» WORK REQUEST
An exact copy of the listing is what is needed here; write it out in full.

» INFORMATION SHOWN
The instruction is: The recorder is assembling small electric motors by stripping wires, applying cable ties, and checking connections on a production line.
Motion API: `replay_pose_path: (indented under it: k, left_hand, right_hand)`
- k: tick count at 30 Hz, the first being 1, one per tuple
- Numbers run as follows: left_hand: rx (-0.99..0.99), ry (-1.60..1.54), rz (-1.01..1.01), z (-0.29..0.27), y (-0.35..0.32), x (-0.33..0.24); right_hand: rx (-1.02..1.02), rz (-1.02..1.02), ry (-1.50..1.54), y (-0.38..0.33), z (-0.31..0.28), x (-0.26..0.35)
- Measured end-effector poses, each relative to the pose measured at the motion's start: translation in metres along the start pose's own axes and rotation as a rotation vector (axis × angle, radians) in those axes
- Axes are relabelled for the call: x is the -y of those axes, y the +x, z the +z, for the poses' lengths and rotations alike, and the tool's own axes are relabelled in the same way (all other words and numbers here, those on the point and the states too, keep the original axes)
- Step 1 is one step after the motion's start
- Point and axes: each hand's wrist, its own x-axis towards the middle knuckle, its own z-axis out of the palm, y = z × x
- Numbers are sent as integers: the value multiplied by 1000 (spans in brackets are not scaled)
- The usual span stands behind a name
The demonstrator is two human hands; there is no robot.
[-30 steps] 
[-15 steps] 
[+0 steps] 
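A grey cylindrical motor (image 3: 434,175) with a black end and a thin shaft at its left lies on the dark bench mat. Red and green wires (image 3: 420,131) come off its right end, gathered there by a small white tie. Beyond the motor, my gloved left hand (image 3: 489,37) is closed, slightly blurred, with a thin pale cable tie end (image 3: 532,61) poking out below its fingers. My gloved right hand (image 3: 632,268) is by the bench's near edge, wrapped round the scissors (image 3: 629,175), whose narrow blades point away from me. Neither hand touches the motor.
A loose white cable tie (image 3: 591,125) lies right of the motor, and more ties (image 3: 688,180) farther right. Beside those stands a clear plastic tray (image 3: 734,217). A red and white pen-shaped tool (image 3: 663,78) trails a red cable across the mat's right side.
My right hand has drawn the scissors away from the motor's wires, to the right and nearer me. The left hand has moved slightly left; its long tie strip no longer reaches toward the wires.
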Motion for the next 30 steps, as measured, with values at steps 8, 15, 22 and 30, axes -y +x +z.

» OUTPUT FOR THIS EXERCISE
The instruction is: The recorder is assembling small electric motors by stripping wires, applying cable ties, and checking connections on a production line.
Motion API: `replay_pose_path: (indented under it: k, left_hand, right_hand)`
- k: tick count at 30 Hz, the first being 1, one per tuple
- Numbers run as follows: left_hand: rx (-0.99..0.99), ry (-1.60..1.54), rz (-1.01..1.01), z (-0.29..0.27), y (-0.35..0.32), x (-0.33..0.24); right_hand: rx (-1.02..1.02), rz (-1.02..1.02), ry (-1.50..1.54), y (-0.38..0.33), z (-0.31..0.28), x (-0.26..0.35)
- Measured end-effector poses, each relative to the pose measured at the motion's start: translation in metres along the start pose's own axes and rotation as a rotation vector (axis × angle, radians) in those axes
- Axes are relabelled for the call: x is the -y of those axes, y the +x, z the +z, for the poses' lengths and rotations alike, and the tool's own axes are relabelled in the same way (all other words and numbers here, those on the point and the states too, keep the original axes)
- Step 1 is one step after the motion's start
- Point and axes: each hand's wrist, its own x-axis towards the middle knuckle, its own z-axis out of the palm, y = z × x
- Numbers are sent as integers: the value multiplied by 1000 (spans in brackets are not scaled)
- The usual span stands behind a name
The demonstrator is two human hands; there is no robot.
[-30 steps] 
[-15 steps] 
[+0 steps] 
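A grey cylindrical motor (image 3: 434,175) with a black end and a thin shaft at its left lies on the dark bench mat. Red and green wires (image 3: 420,131) come off its right end, gathered there by a small white tie. Beyond the motor, my gloved left hand (image 3: 489,37) is closed, slightly blurred, with a thin pale cable tie end (image 3: 532,61) poking out below its fingers. My gloved right hand (image 3: 632,268) is by the bench's near edge, wrapped round the scissors (image 3: 629,175), whose narrow blades point away from me. Neither hand touches the motor.
A loose white cable tie (image 3: 591,125) lies right of the motor, and more ties (image 3: 688,180) farther right. Beside those stands a clear plastic tray (image 3: 734,217). A red and white pen-shaped tool (image 3: 663,78) trails a red cable across the mat's right side.
My right hand has drawn the scissors away from the motor's wires, to the right and nearer me. The left hand has moved slightly left; its long tie strip no longer reaches toward the wires.
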Motion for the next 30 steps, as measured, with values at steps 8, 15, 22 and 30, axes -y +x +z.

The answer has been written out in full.